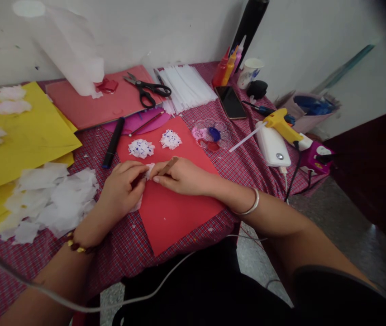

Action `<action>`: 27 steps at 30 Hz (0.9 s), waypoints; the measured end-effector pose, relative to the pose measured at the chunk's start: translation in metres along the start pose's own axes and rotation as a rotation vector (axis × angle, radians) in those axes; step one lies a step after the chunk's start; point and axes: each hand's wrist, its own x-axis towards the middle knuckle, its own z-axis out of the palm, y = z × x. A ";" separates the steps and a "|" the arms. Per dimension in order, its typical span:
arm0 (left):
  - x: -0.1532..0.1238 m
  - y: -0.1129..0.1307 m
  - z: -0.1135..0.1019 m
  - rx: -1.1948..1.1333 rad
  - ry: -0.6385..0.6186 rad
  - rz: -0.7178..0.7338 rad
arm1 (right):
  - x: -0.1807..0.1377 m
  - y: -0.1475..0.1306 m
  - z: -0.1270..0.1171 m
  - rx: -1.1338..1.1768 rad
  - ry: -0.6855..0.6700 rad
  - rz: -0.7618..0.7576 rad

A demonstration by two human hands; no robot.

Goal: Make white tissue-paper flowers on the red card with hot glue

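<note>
My left hand (124, 186) is closed over the left side of a red sheet of paper (175, 217), its fingers pinching a small piece of white tissue paper (150, 169). Against the same piece, my right hand (186, 176) is closed around a thin brown stick (169, 165); its lower end is hidden by the fingers. Just beyond my hands, two white paper flowers with blue specks, the left flower (141, 148) and the right flower (170, 139), lie on the red sheet. More white tissue shows under my left hand's edge.
A pile of tissue pieces (57, 199) and yellow sheets (23, 149) lie left. Behind are a black marker (113, 142), scissors (148, 88) and white sticks (188, 88). To the right are a paint palette (225, 131), phone (231, 102), glue gun (283, 124) and white power bank (273, 145) with cables.
</note>
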 end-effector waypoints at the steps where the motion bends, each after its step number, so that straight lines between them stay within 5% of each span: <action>1: 0.000 0.000 0.000 0.001 -0.002 -0.001 | 0.000 0.000 0.000 0.002 -0.003 -0.004; 27: 0.000 0.001 -0.001 0.009 -0.003 -0.022 | -0.005 0.000 0.002 -0.017 -0.039 -0.063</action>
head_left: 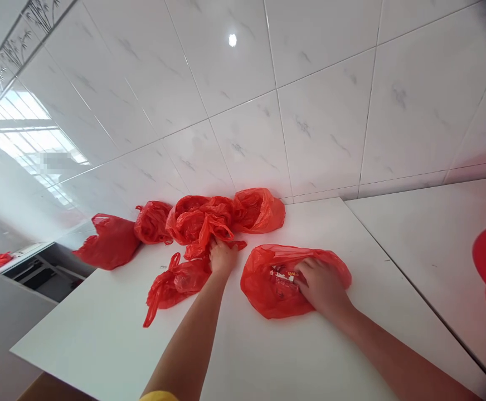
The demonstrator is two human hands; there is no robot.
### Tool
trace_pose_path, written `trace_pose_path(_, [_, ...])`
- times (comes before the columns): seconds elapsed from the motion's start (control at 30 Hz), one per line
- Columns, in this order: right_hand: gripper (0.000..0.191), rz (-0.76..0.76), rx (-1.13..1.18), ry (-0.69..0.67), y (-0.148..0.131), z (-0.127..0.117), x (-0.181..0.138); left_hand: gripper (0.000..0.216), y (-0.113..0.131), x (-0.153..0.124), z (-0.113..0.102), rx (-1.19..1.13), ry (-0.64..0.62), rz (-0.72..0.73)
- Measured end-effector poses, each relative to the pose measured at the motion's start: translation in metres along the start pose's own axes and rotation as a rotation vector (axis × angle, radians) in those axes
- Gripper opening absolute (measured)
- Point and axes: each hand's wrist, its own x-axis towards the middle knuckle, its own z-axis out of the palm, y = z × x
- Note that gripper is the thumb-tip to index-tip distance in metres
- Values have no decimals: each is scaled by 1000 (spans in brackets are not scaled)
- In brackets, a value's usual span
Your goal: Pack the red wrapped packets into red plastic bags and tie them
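Head view: 1 open red bag (259,301), thin plastic, mouth upward, on a white tabletop (310,362)
1 printed item (282,277), white and yellow marks, inside the open red bag; other contents too unclear to list
1 right hand (322,284), in the mouth of the open red bag at its right side, fingertips beside the printed item; clamped or merely touching, cannot tell
1 left hand (223,257), left of the open red bag and slightly farther back, against a crumpled red bag (196,249); fingertips hidden by plastic, together or apart, cannot tell
1 knotted red bag (182,284), left of the open red bag, handle trailing
1 gaping red bag (272,216), just behind the open red bag
1 bunched red bundle (184,220), behind and left of the open red bag
1 rolled red bag (153,223) and 1 bulging red bag (111,242), both well left of the open red bag
1 adjoining tabletop (435,234), right of the open red bag, past a narrow seam
1 tiled wall (326,122), behind the open red bag
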Motion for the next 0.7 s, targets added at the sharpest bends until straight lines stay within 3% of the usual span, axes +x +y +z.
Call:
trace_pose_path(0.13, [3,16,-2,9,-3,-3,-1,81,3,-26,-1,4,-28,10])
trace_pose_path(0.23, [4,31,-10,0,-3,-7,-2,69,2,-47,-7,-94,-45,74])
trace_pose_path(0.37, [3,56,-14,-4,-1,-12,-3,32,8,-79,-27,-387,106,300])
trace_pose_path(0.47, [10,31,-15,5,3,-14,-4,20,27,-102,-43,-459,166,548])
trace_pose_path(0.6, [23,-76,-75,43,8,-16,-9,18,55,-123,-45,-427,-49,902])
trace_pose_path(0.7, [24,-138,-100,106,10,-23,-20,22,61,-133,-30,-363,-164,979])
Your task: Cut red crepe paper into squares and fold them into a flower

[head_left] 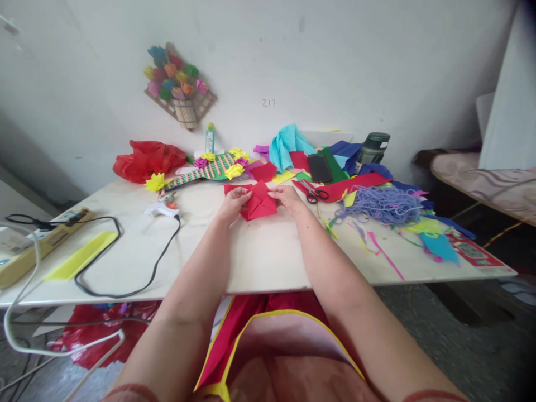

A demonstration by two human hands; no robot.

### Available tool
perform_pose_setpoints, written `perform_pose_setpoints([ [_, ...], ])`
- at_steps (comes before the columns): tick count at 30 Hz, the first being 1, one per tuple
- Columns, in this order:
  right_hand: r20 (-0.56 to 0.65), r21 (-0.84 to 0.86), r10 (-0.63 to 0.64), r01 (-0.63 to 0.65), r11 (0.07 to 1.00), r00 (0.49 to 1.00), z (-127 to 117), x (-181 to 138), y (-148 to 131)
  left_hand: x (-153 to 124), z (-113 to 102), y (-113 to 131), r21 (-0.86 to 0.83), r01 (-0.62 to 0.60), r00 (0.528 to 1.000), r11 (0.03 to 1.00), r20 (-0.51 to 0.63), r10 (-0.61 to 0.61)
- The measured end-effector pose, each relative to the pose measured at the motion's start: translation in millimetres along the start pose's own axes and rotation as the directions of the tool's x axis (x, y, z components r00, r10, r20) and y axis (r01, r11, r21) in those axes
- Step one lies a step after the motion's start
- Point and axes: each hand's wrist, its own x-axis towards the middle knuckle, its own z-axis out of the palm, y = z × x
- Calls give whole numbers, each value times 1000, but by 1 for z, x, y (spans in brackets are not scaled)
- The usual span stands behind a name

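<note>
A folded piece of red paper (258,202) lies on the white table (259,257) in front of me. My left hand (234,202) pinches its left edge with closed fingers. My right hand (285,196) grips the right edge, fingers curled onto the paper. Both hands hold the paper low over the table top, and parts of the folds are hidden under my fingers.
Red-handled scissors (315,194), purple yarn (379,204) and coloured paper scraps (431,237) lie right. A glue gun (161,209) with black cord (125,262), a yellow strip (81,255) and a red bag (146,159) sit left. Paper flowers (218,164), a glue bottle (210,138) and a flask (372,148) stand behind.
</note>
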Motion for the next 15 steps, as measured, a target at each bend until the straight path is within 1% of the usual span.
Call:
perform_pose_setpoints([
  [7,-12,7,15,-15,1000,1000,1,-1,-1,-2,1,3,-49,44,998,998,39,-42],
  [10,-15,10,17,-17,1000,1000,1,-3,-3,-1,-1,4,-68,72,997,995,22,-71],
  [15,14,48,11,-12,999,1000,1,-2,-2,1,-3,3,-60,95,995,994,9,-95],
])
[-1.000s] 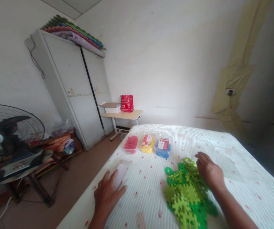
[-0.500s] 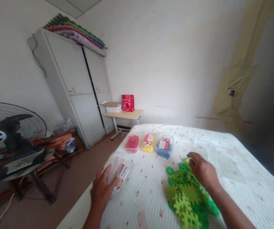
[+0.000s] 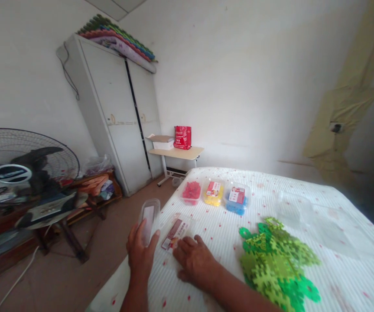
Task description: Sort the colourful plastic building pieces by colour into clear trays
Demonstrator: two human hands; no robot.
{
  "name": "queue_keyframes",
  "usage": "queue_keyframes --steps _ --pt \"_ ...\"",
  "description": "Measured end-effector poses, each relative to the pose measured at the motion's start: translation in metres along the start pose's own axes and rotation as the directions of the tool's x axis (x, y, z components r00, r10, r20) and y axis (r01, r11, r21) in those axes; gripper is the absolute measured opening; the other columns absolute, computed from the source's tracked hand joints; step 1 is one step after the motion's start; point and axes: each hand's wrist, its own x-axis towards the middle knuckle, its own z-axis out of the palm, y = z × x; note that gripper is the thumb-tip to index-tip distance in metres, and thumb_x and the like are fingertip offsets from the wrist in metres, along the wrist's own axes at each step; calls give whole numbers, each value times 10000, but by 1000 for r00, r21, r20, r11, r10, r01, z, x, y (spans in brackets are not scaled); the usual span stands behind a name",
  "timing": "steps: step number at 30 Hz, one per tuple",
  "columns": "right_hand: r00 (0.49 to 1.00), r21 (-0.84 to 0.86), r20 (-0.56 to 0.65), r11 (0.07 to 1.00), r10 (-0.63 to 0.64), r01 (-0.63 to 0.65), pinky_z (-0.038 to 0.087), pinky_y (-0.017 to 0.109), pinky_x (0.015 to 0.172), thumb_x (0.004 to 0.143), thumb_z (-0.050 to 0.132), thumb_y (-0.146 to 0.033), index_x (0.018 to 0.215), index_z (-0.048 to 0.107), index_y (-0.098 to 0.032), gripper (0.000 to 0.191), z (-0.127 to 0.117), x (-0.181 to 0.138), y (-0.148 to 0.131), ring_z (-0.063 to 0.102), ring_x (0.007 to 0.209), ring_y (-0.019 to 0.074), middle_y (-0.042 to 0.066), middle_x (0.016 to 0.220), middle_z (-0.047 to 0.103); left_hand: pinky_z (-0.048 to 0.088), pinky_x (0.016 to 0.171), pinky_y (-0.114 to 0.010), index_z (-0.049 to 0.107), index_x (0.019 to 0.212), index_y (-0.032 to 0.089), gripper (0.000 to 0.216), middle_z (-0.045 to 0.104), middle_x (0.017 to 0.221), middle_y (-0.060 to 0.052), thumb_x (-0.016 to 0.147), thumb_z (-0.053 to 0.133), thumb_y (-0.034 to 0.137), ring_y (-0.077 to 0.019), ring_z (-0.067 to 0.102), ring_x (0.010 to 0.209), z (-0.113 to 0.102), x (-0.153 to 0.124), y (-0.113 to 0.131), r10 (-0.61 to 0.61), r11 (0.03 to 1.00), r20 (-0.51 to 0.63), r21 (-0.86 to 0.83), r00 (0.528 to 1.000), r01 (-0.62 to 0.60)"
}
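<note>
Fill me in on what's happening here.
A person's left hand holds a tilted clear plastic box or lid, while the right hand has its fingers on or just above a labelled clear plastic piece on the spotted cloth. Green interlocking pieces lie heaped to the right. Farther back stand three clear tubs, of red pieces, yellow pieces and blue pieces, in a row.

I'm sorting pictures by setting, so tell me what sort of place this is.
Probably a room in a home, though a playroom is possible: a tall cabinet, a large fan and green plastic pieces heaped on a spotted white cloth.
</note>
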Motion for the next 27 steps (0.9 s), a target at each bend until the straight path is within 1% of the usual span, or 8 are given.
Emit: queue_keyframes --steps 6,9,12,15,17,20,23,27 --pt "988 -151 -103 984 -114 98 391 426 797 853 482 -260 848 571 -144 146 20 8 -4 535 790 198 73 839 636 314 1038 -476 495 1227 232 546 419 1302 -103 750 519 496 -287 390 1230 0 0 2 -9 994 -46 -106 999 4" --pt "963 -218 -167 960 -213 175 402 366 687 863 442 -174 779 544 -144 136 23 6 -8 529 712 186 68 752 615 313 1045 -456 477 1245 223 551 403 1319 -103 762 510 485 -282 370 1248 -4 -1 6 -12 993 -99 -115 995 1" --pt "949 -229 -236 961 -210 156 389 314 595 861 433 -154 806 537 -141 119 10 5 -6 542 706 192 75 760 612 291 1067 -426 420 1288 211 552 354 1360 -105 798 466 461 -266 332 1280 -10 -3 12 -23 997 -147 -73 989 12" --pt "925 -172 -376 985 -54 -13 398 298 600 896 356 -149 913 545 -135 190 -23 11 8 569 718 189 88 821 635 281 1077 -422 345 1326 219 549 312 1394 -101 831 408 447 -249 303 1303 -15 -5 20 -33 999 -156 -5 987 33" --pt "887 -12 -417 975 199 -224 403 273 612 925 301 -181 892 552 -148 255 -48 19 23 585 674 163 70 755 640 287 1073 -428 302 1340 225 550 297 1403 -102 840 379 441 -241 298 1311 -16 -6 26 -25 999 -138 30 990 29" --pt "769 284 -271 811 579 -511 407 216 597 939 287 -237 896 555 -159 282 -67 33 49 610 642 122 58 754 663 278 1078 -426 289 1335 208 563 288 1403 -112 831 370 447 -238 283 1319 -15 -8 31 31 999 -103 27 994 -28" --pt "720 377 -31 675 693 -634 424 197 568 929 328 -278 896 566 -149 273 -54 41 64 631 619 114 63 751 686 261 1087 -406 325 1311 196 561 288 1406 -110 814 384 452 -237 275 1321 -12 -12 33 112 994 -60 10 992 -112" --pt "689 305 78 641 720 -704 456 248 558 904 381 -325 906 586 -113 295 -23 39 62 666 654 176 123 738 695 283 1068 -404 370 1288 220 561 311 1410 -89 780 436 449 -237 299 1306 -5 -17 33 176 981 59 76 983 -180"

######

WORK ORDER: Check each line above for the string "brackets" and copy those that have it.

RESPONSE TO THE EXERCISE:
- Values have no decimals: each is scaled by 1000 (spans in brackets are not scaled)
- In brackets, a value's usual span
- Calls give whole numbers, each value times 1000, but by 1 for z, x, y (spans in brackets are not scaled)
  "description": "Measured end-effector poses, each relative to the pose measured at the motion's start: translation in metres along the start pose's own axes and rotation as the directions of the tool's x axis (x, y, z components r00, r10, r20) and y axis (r01, r11, r21) in those axes; gripper is the absolute measured opening; the other columns absolute, computed from the source's tracked hand joints; step 1 is one step after the motion's start; point and axes: each hand's wrist, its own x-axis towards the middle knuckle, its own z-axis out of the palm, y = z × x; note that gripper is the thumb-tip to index-tip distance in metres, and thumb_x and the like are fingertip offsets from the wrist in metres, along the wrist's own axes at each step; calls give whole numbers, each value times 10000, but by 1000 for r00, r21, r20, r11, r10, r01, z, x, y (spans in brackets are not scaled); the usual span stands behind a name",

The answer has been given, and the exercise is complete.